Thursday, April 1, 2010

Red Riding Trilogy


The Red Riding Trilogy comprises three films and while each stands on its own, they all have different directors, and as a combined experience the end result seems epic. The films are playing piecemeal in rotation during an exclusive engagement at the Angelika. The thing is, any one of the films will provide top notch procedural murder mystery thrills, and the combined time taken to breathe in the entire series is around six hours. If you put a priority on excellent cinema the Red Riding Trilogy is a good place to start.

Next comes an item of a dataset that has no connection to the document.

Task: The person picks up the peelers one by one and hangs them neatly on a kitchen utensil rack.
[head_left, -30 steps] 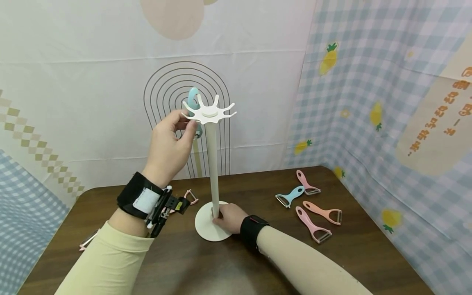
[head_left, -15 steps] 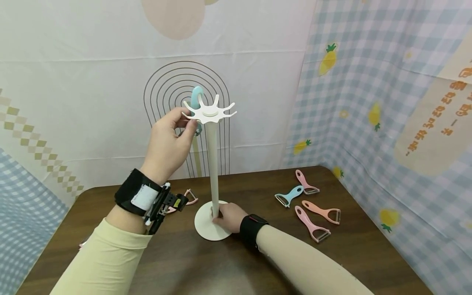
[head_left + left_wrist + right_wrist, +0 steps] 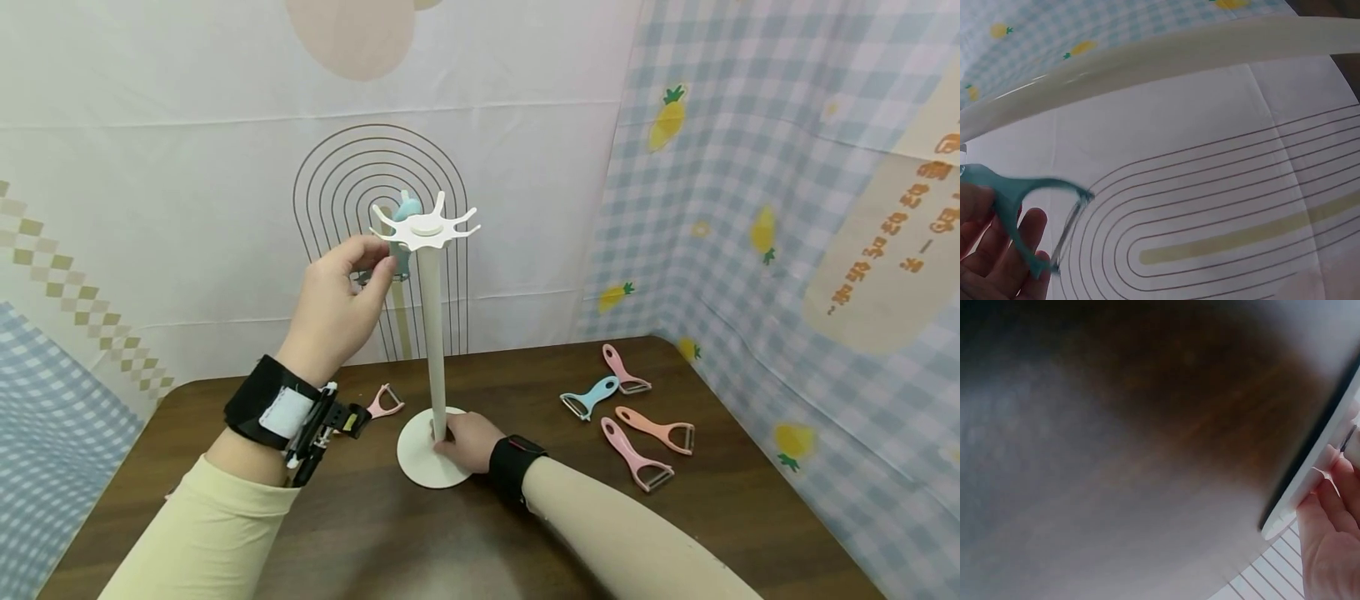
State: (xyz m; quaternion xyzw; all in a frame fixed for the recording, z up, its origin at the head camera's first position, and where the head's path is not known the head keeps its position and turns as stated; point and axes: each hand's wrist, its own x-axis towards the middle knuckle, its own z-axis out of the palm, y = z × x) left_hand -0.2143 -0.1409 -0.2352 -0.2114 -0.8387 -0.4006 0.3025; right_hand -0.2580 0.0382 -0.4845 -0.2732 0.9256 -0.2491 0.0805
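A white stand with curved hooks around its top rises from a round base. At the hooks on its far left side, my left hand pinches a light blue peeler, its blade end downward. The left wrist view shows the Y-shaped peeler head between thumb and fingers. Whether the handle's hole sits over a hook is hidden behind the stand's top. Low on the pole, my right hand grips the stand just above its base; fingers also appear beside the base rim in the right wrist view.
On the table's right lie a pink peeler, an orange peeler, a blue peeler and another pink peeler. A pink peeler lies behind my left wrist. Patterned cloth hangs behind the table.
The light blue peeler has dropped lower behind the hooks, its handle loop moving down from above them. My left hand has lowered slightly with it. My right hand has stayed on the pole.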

All three films are written by Tony Grisoni adapting four novels from author David Peace. Peace holds acclaim in the UK for his novels that include The Damned United, itself made into a captivating film starring Michael Sheen as an esteemed English soccer. The novels that form the Red Riding Quartet - Nineteen Seventy-Four, Nineteen Seventy-Seven, Nineteen Eighty and Nineteen Eighty-Three - have been compressed into the three films without any real loss of continuity. The gist of the elongated story concerns corruption among Yorkshire police while the entire story's set against events mirroring, although fictionalized, a serial killing spree known as the Yorkshire Ripper murders. Much of the atmosphere of all three films rests on a kind of sullen attitude that defines this area.
Each director works with a different cinematographer and brings the films distinctive looks. Two are lensed in 2:35 and the directors all find imagery that compliments their respective vision of the rather dark tale. Julian Jarrold (1974), James Marsh (1980) and Anaud Tucker (1983) all have fresh spin on the subject. Marsh, helmer of the best documentary of the last decade Man on A Wire, in particular finds shots that show the characters in relation to their environment.

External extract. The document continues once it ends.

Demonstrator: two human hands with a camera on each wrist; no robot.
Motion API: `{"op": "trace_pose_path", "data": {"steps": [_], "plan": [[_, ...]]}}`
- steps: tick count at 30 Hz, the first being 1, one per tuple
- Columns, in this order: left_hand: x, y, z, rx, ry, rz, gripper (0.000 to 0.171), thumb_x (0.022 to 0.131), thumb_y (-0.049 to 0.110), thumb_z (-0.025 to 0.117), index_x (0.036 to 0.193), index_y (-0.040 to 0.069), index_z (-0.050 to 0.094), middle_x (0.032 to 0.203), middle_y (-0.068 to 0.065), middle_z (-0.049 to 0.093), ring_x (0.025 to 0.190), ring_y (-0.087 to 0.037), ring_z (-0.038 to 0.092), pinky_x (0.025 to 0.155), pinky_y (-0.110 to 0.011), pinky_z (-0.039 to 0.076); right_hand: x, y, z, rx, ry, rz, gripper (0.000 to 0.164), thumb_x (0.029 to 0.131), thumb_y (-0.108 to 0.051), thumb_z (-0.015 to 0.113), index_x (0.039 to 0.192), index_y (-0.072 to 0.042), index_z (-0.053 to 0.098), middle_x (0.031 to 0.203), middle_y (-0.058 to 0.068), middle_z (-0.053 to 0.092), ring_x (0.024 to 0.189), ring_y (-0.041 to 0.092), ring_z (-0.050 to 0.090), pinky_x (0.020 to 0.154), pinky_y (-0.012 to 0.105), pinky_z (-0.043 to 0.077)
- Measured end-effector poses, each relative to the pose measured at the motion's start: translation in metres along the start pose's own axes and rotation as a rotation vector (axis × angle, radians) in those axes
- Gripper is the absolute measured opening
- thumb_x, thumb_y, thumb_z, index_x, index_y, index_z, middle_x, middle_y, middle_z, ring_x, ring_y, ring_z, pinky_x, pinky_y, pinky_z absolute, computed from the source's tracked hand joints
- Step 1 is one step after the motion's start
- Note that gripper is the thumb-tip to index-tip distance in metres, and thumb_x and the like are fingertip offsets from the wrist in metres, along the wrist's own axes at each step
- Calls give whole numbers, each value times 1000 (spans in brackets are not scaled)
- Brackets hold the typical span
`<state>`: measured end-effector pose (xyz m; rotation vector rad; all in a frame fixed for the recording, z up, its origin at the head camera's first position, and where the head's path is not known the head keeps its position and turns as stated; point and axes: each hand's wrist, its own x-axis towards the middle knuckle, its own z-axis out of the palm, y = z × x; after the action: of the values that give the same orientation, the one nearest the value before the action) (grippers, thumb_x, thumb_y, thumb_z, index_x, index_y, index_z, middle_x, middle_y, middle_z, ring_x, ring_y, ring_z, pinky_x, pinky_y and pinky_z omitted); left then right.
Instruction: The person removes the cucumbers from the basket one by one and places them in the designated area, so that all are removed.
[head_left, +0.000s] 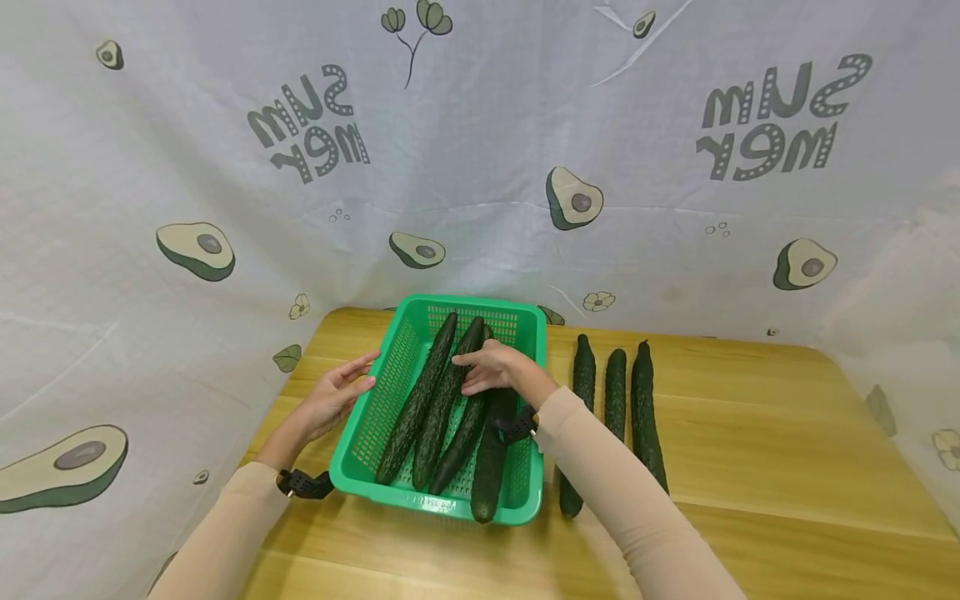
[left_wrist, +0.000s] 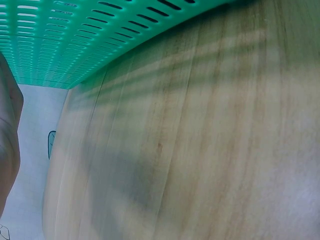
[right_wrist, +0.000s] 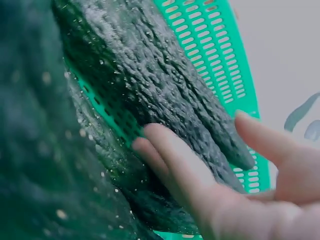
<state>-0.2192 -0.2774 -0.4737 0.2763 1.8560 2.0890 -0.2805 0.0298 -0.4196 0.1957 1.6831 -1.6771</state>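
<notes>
Four bumpy, dark-green cucumbers point(head_left: 408, 427), am counting inside the green plastic basket point(head_left: 390, 493), lying lengthwise beside one another, with the rightmost overlapping the near rim at its lower end. Am seeing the left hand point(head_left: 333, 394) touching the basket's left side, with thumb and fingers stretching out rather than curling round anything. Am finding the right hand point(head_left: 491, 367) poised inside the basket above the middle cucumbers, with a wide gap between thumb and fingers, gripping nothing (am not managing to tell fingertip contact with the peel from mere closeness).

Am noting three loose cucumbers point(head_left: 647, 400) on the wood-grain tabletop point(head_left: 765, 433), lying roughly parallel to the right of the basket. Am watching the beige right sleeve point(head_left: 615, 492) crossing the left one and hiding the lower end of the middle one. Am noticing a black strap on each wrist, the left strap point(head_left: 303, 485) sitting just beside the basket's near left corner, the right strap point(head_left: 517, 425) hanging over the rightmost cucumber inside. Behind everything, am looking at a white cloth backdrop point(head_left: 480, 125) showing printed avocados point(head_left: 573, 200) and "Summer" reading backwards.
</notes>
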Motion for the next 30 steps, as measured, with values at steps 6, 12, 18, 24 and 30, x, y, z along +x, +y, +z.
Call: {"op": "trace_pose_path", "data": {"steps": [6, 12, 18, 24, 30], "plan": [[-2, -1, 1, 13, 0, -12, 60, 104, 10, 55, 158, 8, 29, 138, -12, 34, 46, -1, 33, 43, -13, 33, 5, 12, -1, -13, -34, -26, 73, 103, -8, 56, 153, 12, 6, 143, 42, 36, 121, 50, 53, 93, 48, 52], [0, -1, 1, 19, 0, -7, 60, 105, 11, 54, 158, 8, 28, 145, -15, 30, 45, -2, 32, 42, -14, 32, 8, 13, -1, -9, 27, -77, 62, 101, -7, 61, 145, 18, 27, 132, 42, 48, 109, 45, 62, 87, 43, 55], [0, 0, 1, 20, 3, -7, 59, 105, 10, 54, 158, 9, 30, 144, -14, 31, 44, -2, 31, 42, -14, 31, 10, 13, -1, -50, 51, -103, 32, 99, -5, 64, 119, 12, 45, 120, 39, 58, 101, 44, 66, 83, 44, 56], [0, 0, 0, 27, -3, -2, 59, 105, 11, 54, 158, 8, 29, 143, -13, 32, 44, -2, 31, 42, -14, 31, 10, 13, 1, -35, 22, -112, 35, 99, -2, 62, 88, -5, 29, 135, 43, 44, 116, 51, 56, 86, 46, 55], [0, 2, 0, 26, -7, -2, 59, 105, 11, 54, 158, 8, 29, 144, -14, 29, 45, -2, 31, 42, -14, 31, 10, 12, 2, 18, 10, -100, 43, 100, -1, 60, 86, -8, 20, 142, 43, 34, 121, 54, 50, 89, 46, 54]]}}
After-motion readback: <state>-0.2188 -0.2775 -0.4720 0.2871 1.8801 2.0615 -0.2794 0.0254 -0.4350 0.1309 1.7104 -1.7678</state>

Red Riding 1974 has elements of the police corruption and psycho murders as investigated by neophyte but talented reporter Eddie Dunford (Andrew Garfield, seen in Boy A and Lions for Lambs). We're introduced to a cornucopia of characters, some of whom pop up in the various films and some who undergo short tragic lives.
Of all three films Red Riding 1980 was the one that cemented by respect of these films. The procedural element takes precedence in RR1980 and propels the story through changes that you never see coming. RR 1983 has the lightest tone and is fronted by previously unseen Mark Addy. Segments that seemed inconsequential in the first installment take on new and horrifying meaning.